Protective Styling Lineage
Protective styles, a cornerstone of textured hair care, possess a rich lineage, extending far back into African civilizations. Braids, twists, and cornrows were not simply decorative; they held profound cultural significance, signifying age, marital status, wealth, and tribal affiliation. Beyond their social codes, these styles served a practical purpose ❉ shielding the hair from environmental elements and reducing daily manipulation, thereby minimizing breakage. This historical practice laid the foundation for modern understandings of length retention and hair health.
During the transatlantic slave trade, when enslaved Africans were often stripped of their cultural markers, hair rituals transformed into acts of resistance and survival. Braided patterns sometimes served as maps to freedom or concealed seeds for sustenance during escape. This period highlights how a deeply rooted cultural practice, born of heritage, became a vital tool for physical preservation and coded communication, inadvertently reinforcing the hair’s protective qualities. The enduring popularity of styles such as box braids or locs today connects directly to this history, demonstrating an unbroken chain of heritage where function and identity walk hand in hand.

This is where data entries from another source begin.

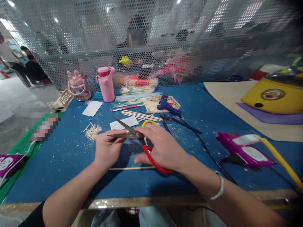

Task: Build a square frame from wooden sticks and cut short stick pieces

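My right hand (165, 145) grips a pair of scissors (136, 135) with one red and one yellow handle loop; the blades are spread and point left. My left hand (107, 149) is closed, with its fingertips right behind the blades. They pinch a pale wooden stick (128, 132), mostly hidden by fingers and scissors. Below the hands, another thin stick (132, 168) lies across the blue table. A white paper slip (124, 123) lies just beyond the blades. To the left is a heap of short cut stick pieces (93, 131).
A blue glue gun (168, 105) rests on a stick-built panel (151, 105), near dark pliers (165, 117) and loose sticks (142, 115). A pink flask (106, 85) and bottle (78, 86) stand at the back. Right are a purple power strip (246, 149) and yellow bag (272, 94).
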A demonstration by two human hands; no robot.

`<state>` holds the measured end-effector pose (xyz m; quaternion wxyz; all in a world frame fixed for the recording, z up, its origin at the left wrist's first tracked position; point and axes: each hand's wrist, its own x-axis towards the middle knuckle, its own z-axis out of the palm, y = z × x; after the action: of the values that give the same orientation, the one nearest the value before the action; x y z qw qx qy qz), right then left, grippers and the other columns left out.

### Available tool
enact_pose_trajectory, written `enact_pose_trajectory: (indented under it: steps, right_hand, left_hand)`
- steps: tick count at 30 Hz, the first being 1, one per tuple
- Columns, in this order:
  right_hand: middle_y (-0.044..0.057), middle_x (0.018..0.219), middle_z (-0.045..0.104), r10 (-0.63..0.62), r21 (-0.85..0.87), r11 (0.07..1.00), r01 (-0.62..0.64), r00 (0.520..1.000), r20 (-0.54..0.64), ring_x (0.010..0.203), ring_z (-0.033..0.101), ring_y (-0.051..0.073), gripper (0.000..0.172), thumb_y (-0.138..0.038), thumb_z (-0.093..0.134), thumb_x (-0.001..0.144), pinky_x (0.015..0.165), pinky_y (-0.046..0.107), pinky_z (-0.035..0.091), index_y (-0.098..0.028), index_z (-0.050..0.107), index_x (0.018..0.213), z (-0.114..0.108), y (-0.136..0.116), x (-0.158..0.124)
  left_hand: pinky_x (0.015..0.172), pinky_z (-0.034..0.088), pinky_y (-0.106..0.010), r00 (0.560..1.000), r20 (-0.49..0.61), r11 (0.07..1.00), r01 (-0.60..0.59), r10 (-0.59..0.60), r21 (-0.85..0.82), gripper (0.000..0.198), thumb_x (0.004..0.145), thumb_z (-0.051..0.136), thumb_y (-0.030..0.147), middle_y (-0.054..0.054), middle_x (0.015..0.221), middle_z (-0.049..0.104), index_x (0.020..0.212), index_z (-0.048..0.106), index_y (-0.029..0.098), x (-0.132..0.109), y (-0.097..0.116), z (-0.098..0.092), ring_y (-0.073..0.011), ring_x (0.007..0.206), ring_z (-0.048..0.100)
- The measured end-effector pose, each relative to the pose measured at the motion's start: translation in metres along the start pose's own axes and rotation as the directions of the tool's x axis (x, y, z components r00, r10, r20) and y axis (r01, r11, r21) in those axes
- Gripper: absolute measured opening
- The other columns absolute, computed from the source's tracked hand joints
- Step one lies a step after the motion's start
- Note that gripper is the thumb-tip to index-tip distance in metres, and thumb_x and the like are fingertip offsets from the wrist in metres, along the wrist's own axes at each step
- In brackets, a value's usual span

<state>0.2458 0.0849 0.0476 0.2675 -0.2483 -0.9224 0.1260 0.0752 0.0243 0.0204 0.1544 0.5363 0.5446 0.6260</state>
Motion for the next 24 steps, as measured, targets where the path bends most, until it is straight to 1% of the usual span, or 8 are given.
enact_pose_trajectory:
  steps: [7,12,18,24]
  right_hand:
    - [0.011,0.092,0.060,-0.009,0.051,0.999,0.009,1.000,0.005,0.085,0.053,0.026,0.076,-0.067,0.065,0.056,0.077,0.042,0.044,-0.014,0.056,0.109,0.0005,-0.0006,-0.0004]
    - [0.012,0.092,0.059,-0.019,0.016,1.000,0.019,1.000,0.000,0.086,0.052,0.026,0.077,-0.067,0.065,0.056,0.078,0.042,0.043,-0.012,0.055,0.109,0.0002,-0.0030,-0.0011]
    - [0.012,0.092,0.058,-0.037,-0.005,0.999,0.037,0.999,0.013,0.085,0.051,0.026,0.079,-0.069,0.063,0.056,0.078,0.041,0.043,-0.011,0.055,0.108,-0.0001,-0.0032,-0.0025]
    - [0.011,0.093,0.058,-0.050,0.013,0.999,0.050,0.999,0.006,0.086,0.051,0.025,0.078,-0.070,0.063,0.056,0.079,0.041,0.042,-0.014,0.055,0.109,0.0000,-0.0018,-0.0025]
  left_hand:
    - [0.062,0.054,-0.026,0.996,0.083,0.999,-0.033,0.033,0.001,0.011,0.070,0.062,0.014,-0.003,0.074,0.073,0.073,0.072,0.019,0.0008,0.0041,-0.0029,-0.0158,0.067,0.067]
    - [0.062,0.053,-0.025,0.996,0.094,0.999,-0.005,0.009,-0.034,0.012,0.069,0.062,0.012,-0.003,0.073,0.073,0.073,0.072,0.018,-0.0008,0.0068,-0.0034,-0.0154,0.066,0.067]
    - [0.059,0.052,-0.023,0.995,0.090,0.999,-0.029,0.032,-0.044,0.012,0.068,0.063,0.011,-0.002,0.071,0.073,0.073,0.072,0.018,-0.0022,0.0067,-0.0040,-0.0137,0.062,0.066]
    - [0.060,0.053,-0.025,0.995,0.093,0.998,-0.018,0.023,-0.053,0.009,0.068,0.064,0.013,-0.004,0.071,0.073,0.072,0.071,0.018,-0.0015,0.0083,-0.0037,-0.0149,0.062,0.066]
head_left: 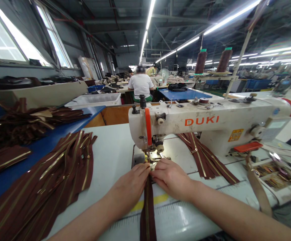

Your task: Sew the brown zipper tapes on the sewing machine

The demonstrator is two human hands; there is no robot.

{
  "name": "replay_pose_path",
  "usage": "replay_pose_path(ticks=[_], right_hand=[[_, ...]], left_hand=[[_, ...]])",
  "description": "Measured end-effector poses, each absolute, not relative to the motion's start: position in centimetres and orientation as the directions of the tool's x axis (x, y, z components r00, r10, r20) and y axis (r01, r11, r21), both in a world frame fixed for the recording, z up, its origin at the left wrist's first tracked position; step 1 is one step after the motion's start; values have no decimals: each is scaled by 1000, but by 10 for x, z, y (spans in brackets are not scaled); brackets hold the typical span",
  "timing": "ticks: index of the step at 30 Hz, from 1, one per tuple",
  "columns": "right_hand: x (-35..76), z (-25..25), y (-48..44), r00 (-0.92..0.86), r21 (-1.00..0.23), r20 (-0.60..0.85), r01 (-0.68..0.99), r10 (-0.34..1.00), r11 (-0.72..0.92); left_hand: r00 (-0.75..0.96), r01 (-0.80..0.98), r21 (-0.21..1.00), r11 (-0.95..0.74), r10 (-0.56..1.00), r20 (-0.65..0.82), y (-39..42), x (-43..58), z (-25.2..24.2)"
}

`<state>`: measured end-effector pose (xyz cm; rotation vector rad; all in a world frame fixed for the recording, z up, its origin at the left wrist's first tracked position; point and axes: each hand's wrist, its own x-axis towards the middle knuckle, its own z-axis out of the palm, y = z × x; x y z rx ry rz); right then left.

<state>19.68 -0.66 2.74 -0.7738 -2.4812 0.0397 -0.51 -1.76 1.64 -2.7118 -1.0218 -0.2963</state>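
A brown zipper strip with gold teeth [147,214] runs from the table's near edge up to the presser foot [152,157] of a white DUKI sewing machine [210,124]. My left hand [132,182] presses on the strip's left side with fingers together, just before the needle. My right hand [172,177] pinches the strip's right edge, fingertips meeting the left hand's. Sewn brown zippers [205,157] trail out behind the machine to the right.
A large heap of brown zipper strips [55,180] lies on the left of the table, more on a blue surface [22,127]. Two thread cones [200,62] stand above the machine. A person in a white shirt [140,85] sits at a far table. A white bin [95,99] is behind.
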Motion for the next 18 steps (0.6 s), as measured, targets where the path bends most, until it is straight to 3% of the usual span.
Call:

Natural Styling and Defining Heritage
The quest for hair definition, for highlighting each curl and coil, has roots in historical practices. Ancestral methods often involved specific botanical preparations and techniques to hydrate and clump curls. While modern science identifies the role of humectants and emollients in achieving this, historical practitioners relied on observation and shared wisdom.
The careful application of plant-derived oils and butters, such as shea butter and various indigenous oils, was a common practice. These natural ingredients, readily available in many African regions, were understood to provide moisture and impart a desirable sheen, enhancing the hair’s natural form.
Consider the traditional use of specific plant materials. The inclusion of ingredients like chebe powder , which is applied as a paste to the hair, was observed to promote length retention and maintain moisture between washes. This practice, though centuries old, aligns with contemporary scientific appreciation for products that seal in hydration and offer anti-inflammatory scalp benefits. The science, then, becomes a language that explains the efficacy of long-standing heritage rituals.
Hair styling, born from heritage, served as a dynamic archive of identity and resilience, revealing practical wisdom that modern science now elucidates.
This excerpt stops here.